• ABOUT THIS TASK
Output every line of the material exactly, omitting images.

• SOURCE DATA
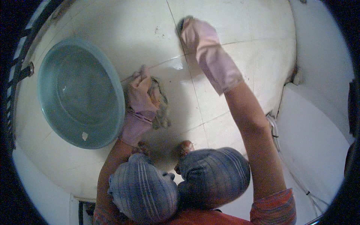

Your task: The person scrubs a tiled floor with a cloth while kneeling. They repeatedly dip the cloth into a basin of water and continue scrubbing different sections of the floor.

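Both my hands wear pink rubber gloves. My left hand [142, 97] is low over the tiled floor [180, 92], just right of a teal plastic basin [119, 112]. A wet-looking grey-green rag [161, 116] is bunched in its grip and hangs out on the right. Far out in front, my right hand [198, 35] presses down on the floor near a tile joint. A dark pad [181, 24] shows at its fingertips, mostly covered by the glove, so its exact kind is unclear. The basin seems to hold water, with a small pale scrap [84, 136] inside near its close edge.
My knees in grey striped cloth [146, 188] and a bare foot [185, 147] are close below. Pale cables [277, 135] run along the white wall [312, 121] on the right. A dark barred frame [21, 56] stands at the left edge.
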`<action>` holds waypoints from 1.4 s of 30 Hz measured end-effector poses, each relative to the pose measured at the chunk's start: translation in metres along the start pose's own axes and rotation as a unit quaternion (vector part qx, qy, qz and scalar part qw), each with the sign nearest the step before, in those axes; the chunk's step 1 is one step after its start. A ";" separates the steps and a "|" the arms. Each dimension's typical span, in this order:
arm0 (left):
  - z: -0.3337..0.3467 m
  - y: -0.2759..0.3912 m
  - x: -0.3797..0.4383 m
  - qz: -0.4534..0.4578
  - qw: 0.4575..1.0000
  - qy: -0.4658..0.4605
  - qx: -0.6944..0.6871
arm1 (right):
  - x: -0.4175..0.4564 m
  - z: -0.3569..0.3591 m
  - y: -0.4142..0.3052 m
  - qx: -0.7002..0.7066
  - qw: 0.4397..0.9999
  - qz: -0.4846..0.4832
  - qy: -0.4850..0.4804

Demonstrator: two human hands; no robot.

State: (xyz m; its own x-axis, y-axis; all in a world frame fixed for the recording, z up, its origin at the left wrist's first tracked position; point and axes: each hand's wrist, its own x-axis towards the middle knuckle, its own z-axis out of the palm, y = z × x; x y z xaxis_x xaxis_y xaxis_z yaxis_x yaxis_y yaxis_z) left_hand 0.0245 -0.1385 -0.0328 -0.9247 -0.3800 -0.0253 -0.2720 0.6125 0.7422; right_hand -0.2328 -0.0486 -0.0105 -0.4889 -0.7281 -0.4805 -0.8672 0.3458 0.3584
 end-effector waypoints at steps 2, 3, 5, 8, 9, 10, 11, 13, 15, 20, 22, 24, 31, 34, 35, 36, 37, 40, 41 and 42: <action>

• TASK ANSWER
Your task: The person scrubs a tiled floor with a cloth while kneeling. They repeatedly dip the cloth into a basin of water and continue scrubbing different sections of the floor.

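Both my hands wear pink rubber gloves. My left hand [142, 97] is low over the tiled floor [180, 92], just right of a teal plastic basin [119, 112]. A wet-looking grey-green rag [161, 116] is bunched in its grip and hangs out on the right. Far out in front, my right hand [198, 35] presses down on the floor near a tile joint. A dark pad [181, 24] shows at its fingertips, mostly covered by the glove, so its exact kind is unclear. The basin seems to hold water, with a small pale scrap [84, 136] inside near its close edge.
My knees in grey striped cloth [146, 188] and a bare foot [185, 147] are close below. Pale cables [277, 135] run along the white wall [312, 121] on the right. A dark barred frame [21, 56] stands at the left edge.
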`<action>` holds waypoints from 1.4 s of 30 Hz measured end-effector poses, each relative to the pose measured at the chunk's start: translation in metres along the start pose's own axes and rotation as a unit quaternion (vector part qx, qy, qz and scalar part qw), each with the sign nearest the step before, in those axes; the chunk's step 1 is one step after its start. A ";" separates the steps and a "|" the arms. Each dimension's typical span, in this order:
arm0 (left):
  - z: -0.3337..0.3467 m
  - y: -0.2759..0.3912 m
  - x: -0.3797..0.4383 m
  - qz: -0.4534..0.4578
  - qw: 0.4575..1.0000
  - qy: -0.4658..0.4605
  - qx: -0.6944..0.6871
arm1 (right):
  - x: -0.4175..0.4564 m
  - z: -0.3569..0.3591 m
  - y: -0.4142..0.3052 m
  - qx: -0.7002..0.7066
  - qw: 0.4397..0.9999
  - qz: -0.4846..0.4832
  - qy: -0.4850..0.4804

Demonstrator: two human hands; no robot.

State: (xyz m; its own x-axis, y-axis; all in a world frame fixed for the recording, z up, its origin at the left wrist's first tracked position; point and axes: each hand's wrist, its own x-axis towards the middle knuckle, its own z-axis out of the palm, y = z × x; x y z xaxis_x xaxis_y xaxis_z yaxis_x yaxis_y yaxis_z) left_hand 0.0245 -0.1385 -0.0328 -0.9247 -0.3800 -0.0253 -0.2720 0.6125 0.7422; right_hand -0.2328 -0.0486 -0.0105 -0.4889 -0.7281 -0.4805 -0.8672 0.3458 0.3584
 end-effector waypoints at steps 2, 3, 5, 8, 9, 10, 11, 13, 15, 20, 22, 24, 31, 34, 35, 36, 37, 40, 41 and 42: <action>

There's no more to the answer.